8. Mountain Climbers

  • Duration: 30 seconds
  • Sets: 3
  • Rest: 30 seconds between sets
  • Form Cue: Drive your knees towards your chest quickly while keeping your core tight.
  • Modification: Slow down the tempo for a lower intensity.

9. Bicycle Crunches

  • Reps: 15 per side
  • Sets: 3
  • Rest: 30 seconds between sets
  • Form Cue: Keep your lower back pressed into the floor.
  • Modification: Perform with feet on the ground for less intensity.

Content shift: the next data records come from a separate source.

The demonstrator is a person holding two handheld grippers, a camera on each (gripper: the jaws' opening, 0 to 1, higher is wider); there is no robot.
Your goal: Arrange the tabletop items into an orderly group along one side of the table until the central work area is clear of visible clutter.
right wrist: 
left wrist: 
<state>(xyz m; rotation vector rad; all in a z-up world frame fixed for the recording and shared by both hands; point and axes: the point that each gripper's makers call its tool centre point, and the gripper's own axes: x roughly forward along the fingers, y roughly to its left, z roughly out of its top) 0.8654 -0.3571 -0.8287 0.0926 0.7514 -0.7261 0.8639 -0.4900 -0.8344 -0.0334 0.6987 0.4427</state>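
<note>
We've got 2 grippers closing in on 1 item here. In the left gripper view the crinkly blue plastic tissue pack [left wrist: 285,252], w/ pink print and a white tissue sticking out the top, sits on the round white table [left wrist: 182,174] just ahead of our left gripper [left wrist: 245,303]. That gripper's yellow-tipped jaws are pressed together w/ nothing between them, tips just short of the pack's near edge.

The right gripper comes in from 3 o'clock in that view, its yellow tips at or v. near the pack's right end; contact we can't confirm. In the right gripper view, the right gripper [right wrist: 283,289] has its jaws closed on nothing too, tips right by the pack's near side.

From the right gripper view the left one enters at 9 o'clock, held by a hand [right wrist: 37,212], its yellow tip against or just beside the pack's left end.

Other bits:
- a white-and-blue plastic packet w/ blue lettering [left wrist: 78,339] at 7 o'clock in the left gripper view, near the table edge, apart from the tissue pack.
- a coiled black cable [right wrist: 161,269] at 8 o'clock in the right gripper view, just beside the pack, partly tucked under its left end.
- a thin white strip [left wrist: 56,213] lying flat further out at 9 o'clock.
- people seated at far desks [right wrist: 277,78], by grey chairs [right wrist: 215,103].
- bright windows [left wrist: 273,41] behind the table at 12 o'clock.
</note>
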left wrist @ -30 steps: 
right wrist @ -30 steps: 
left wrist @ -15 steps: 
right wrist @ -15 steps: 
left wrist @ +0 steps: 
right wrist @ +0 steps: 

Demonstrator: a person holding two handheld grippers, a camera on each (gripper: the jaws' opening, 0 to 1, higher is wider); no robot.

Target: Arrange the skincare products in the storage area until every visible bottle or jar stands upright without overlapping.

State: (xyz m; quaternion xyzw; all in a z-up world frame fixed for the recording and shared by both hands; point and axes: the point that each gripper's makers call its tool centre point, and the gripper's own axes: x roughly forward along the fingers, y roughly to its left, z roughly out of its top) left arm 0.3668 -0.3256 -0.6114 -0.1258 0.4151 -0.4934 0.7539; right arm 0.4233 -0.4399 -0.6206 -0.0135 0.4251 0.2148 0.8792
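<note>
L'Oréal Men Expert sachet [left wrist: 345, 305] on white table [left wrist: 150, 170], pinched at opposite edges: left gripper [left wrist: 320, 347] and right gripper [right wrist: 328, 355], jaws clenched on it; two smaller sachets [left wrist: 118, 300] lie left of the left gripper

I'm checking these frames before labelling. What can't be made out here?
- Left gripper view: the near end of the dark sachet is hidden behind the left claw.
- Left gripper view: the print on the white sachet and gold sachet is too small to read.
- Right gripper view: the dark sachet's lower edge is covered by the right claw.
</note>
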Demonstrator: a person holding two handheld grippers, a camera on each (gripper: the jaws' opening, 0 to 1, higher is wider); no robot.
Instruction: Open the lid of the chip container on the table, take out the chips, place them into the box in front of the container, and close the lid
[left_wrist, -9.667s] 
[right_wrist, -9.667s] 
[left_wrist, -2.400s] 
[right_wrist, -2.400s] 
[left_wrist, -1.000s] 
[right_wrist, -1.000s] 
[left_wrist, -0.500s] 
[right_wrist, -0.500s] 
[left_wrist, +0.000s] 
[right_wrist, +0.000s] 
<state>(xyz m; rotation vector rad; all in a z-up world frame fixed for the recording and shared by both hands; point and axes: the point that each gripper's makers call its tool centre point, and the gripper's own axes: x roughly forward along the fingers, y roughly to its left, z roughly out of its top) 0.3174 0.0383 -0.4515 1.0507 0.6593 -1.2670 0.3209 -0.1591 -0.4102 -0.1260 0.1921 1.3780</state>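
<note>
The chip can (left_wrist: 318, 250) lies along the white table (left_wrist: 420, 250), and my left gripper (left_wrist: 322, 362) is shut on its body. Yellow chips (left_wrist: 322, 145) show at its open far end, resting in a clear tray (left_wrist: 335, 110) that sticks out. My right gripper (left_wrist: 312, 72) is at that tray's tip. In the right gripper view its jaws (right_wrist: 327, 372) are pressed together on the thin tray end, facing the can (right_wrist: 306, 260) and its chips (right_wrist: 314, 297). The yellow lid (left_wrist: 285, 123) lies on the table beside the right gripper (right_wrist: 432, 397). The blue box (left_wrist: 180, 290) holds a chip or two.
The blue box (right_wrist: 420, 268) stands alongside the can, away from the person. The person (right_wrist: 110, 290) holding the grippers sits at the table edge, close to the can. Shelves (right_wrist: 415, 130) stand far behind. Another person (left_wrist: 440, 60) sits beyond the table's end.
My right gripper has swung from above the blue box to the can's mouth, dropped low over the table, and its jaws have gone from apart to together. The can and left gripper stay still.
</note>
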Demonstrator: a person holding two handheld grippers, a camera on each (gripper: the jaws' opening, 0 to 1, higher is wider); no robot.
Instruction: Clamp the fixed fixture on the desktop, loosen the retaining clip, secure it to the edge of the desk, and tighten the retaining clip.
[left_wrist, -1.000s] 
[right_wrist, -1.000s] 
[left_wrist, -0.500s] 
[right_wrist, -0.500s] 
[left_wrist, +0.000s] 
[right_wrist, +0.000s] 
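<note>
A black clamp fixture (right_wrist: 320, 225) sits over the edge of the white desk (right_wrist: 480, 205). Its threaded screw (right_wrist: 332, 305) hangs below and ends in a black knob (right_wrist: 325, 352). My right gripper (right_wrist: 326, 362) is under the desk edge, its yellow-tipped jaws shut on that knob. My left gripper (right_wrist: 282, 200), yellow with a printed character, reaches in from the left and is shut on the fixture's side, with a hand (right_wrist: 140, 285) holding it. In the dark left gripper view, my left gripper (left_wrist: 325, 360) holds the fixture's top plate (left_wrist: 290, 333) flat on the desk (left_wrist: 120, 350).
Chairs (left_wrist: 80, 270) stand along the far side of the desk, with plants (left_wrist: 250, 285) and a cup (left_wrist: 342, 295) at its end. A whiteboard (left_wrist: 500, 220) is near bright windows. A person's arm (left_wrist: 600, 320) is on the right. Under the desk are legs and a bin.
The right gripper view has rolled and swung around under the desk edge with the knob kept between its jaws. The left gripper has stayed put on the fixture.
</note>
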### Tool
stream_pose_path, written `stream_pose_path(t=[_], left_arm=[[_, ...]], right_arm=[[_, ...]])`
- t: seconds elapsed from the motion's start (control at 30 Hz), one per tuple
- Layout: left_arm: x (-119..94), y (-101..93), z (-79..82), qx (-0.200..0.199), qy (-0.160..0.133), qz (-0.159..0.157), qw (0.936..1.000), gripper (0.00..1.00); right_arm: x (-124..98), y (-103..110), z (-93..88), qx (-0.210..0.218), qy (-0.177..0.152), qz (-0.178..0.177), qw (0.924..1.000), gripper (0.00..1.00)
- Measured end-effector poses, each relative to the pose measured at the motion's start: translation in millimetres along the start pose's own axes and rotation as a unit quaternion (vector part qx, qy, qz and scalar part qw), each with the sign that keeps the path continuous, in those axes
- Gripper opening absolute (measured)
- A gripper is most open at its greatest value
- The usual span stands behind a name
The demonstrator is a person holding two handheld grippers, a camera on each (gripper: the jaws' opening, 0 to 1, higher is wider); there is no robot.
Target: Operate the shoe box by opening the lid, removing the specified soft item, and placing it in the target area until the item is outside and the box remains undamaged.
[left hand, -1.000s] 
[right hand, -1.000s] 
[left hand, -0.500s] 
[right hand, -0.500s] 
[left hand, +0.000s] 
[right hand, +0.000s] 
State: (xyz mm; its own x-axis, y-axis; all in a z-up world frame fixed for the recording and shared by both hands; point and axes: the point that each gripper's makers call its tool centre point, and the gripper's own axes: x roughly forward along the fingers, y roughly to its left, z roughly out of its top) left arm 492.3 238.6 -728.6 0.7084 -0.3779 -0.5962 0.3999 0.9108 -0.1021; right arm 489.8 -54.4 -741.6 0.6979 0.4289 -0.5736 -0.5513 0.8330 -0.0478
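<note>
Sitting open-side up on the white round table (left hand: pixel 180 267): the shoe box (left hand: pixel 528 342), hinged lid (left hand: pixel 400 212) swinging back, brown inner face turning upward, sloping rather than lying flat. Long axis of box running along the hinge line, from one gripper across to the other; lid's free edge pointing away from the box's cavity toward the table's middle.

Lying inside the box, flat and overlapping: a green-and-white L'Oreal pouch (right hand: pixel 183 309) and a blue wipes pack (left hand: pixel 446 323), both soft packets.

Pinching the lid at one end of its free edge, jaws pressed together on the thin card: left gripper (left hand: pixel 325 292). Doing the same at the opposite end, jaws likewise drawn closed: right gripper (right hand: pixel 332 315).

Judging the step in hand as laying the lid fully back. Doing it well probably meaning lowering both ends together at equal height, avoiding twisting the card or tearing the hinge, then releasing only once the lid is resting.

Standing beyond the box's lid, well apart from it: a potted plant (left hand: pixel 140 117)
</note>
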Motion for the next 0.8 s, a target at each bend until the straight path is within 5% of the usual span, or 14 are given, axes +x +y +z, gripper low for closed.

10. Burpees (or Half Burpees)

  • Reps: 8-10
  • Sets: 3
  • Rest: 1 minute between sets
  • Form Cue: Land softly and keep your core engaged during the jump.
  • Modification: Step back instead of jumping for easier version.

Exercise Summary Table

| Exercise | Reps/Duration | Sets | Rest | Modification | |------------------------------|---------------|------|----------------|-------------------------------------| | Squats | 15 | 3 | 45 seconds | Chair support / Dumbbells | | Push-Ups | 10-12 | 3 | 45 seconds | Knee push-ups / Elevated hands | | Plank to Shoulder Tap | 10 per side | 3 | 30 seconds | Knee plank / Increase plank time | | Glute Bridges | 15 | 3 | 45 seconds | Single-leg bridge | | Bent-Over Rows | 12 | 3 | 45 seconds | Backpack for resistance | | Lateral Lunges | 10 per side | 3 | 45 seconds | Reduce depth / Add dumbbell | | Tricep Dips | 10-15 | 3 | 45 seconds | Bent knees / Elevated feet | | Mountain Climbers | 30 seconds | 3 | 30 seconds | Slow tempo | | Bicycle Crunches | 15 per side | 3 | 30 seconds | Feet on ground | | Burpees | 8-10 | 3 | 1 minute | Half burpees (step back) |

Cool-Down (3-5 minutes)

Finish your workout with these stretches to enhance recovery:

  1. Standing Quad Stretch: 30 seconds per leg.
  2. Hamstring Stretch: 30 seconds per leg.
  3. Shoulder Stretch: 30 seconds per arm.
  4. Child’s Pose: 1 minute.

Complete in: Approximately 25-30 minutes.

Conclusion

Incorporating these 10 full-body weightlifting exercises into your routine allows you to build strength and endurance effectively, right from home. Aim to complete this workout 3 times a week, allowing rest days in between to promote recovery. As you progress, consider increasing reps or sets, or using light dumbbells to further challenge yourself.